Thursday, September 15, 2022

HEADING TO THE CONFESSIONAL

Today it feels like I should begin by saying 'Bless me Father, for I have sinned.'

That's what it's gonna feel like at 11 o'clock this morning at my routine doctor's appointment.  Might add that it's well timed, considering my knee pain.  My doctor is kind and never harshly calls attention to my weight, because he knows how much it bothers me.  When the nurse weighs me, I tell her I do not want to know the number.  Am here to say that at my age, the mirror is my worst enemy.  

Have said before in my posts that us wiser women morph into two types of body shapes......the tree stump or the scarecrow.  Isn't that a fright?  

Lab work at 10, appt at 11.  Am expecting my numbers to be skewed.  The ones that should be high will be low, and the ones that should be low will be high.  

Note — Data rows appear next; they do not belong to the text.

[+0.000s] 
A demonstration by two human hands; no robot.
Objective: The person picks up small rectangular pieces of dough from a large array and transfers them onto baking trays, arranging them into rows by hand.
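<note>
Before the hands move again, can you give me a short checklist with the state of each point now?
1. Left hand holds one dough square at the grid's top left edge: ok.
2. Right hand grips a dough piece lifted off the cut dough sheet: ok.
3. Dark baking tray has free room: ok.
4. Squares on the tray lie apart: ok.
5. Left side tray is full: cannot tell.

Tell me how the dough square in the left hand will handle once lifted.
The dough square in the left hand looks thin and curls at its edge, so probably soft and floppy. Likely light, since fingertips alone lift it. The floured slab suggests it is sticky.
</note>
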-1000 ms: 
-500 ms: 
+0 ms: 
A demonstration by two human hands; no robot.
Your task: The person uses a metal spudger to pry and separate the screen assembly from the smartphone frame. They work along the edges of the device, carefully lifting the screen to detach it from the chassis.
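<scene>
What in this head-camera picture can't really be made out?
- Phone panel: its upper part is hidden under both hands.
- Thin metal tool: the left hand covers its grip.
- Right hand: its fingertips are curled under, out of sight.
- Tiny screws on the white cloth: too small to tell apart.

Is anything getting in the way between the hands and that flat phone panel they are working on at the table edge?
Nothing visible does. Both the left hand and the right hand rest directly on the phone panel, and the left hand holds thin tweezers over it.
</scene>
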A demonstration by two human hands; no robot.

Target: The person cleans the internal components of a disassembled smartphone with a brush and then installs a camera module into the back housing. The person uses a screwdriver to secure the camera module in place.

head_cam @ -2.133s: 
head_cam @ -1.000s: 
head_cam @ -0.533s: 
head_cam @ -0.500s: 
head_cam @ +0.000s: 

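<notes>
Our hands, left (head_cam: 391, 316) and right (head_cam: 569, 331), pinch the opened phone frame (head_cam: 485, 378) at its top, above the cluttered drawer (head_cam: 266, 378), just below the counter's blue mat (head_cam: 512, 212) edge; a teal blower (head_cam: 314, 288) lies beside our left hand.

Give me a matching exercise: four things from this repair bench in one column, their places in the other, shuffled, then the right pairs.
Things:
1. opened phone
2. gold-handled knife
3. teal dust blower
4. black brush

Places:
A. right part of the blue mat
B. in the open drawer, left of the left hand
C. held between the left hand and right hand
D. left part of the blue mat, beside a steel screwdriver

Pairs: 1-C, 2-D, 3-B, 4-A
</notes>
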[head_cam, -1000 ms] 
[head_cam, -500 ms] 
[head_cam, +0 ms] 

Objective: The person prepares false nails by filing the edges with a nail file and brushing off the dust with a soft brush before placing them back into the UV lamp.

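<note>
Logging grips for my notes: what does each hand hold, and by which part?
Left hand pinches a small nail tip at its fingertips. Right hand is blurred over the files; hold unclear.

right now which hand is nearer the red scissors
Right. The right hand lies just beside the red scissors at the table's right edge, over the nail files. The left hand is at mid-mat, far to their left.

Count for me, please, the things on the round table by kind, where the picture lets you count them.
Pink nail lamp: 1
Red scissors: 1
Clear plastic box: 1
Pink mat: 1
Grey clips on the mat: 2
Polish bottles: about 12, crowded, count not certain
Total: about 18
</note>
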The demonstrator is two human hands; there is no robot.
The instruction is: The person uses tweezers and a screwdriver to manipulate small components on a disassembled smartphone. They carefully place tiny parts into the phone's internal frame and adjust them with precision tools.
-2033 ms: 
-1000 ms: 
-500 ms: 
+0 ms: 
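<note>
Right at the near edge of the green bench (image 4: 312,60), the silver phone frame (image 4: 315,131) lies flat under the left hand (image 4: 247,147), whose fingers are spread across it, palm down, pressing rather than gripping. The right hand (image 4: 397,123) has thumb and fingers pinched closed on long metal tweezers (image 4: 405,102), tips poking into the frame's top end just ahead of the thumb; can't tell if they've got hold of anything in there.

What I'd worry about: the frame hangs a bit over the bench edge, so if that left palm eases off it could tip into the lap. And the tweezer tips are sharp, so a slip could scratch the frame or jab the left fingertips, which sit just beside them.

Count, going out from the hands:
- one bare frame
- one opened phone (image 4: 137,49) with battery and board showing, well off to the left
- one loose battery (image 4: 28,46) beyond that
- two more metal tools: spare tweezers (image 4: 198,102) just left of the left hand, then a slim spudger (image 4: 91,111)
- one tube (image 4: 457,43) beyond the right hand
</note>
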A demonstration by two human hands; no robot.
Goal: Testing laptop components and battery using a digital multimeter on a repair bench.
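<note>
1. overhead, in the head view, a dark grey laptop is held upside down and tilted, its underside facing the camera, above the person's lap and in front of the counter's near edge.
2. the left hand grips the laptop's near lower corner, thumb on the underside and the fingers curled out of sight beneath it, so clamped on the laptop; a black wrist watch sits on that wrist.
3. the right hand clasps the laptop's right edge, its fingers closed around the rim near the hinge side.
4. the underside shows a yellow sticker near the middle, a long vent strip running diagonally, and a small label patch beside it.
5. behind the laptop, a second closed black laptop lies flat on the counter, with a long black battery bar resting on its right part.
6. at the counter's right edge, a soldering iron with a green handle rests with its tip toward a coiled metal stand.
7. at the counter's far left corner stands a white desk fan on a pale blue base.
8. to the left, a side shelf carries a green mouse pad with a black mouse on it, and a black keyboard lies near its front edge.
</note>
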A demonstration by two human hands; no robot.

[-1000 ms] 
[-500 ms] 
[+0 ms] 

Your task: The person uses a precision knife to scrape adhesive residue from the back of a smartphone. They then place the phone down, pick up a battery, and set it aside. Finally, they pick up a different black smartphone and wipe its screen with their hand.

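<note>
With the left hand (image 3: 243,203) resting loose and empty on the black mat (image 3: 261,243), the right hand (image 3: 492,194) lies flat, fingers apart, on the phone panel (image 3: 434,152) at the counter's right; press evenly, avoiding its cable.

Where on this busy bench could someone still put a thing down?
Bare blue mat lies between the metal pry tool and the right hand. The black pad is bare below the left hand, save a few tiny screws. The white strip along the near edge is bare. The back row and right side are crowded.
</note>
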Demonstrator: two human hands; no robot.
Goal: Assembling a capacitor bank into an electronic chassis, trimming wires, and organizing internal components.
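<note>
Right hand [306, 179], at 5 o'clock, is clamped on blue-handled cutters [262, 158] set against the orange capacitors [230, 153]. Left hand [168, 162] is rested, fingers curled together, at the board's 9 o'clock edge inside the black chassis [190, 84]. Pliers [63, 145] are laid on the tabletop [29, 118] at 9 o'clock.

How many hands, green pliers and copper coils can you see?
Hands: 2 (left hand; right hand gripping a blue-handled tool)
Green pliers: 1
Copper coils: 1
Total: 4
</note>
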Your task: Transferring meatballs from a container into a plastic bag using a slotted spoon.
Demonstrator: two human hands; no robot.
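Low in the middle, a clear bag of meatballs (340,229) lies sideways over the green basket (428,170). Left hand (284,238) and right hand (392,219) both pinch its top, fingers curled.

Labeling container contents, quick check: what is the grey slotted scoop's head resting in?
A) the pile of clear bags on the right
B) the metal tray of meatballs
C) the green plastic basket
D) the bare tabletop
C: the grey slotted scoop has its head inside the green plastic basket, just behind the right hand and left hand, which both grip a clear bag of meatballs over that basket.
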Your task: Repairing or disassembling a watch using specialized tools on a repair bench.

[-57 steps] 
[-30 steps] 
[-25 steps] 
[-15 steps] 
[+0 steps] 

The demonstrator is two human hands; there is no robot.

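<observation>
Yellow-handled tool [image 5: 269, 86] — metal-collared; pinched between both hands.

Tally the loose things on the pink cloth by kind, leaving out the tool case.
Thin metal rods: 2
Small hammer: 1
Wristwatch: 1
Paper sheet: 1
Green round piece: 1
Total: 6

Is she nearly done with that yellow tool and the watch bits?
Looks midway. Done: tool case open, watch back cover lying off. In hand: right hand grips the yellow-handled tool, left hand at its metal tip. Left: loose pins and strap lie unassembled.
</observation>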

Am hoping for a knee x-ray, unless it's a simple diagnosis like tendonitis.  Want to get that under control.  One thing for sure, I am my mother's daughter and my gramma's granddaughter, two ladies who suffered the woes of severe arthritis.  They, however, didn't have the opportunity for joint replacement, while I've already had a shoulder, a hip, a knee and a thumb joint replaced.  Guess I'm the lucky one, but those surgeries drained the sap out of me for sure.

Sounds like this girl is crying in her soup, which is what I don't want to do.  Guess it's all about the thing called FEAR.  Recently read that FEAR stands for False Expectations Appearing Real.  That about nails it on the head.

So it is that I'm off to shower and get ready for the mental massacre.  The tree stump is about to get the axe.  Tomorrow I shall report the good, the bad, but not the ugly.  For me, two mottos apply:  Flat's Where It's At........and...........Fat's Where It's At.

Time for my penance, and hopefully absolution.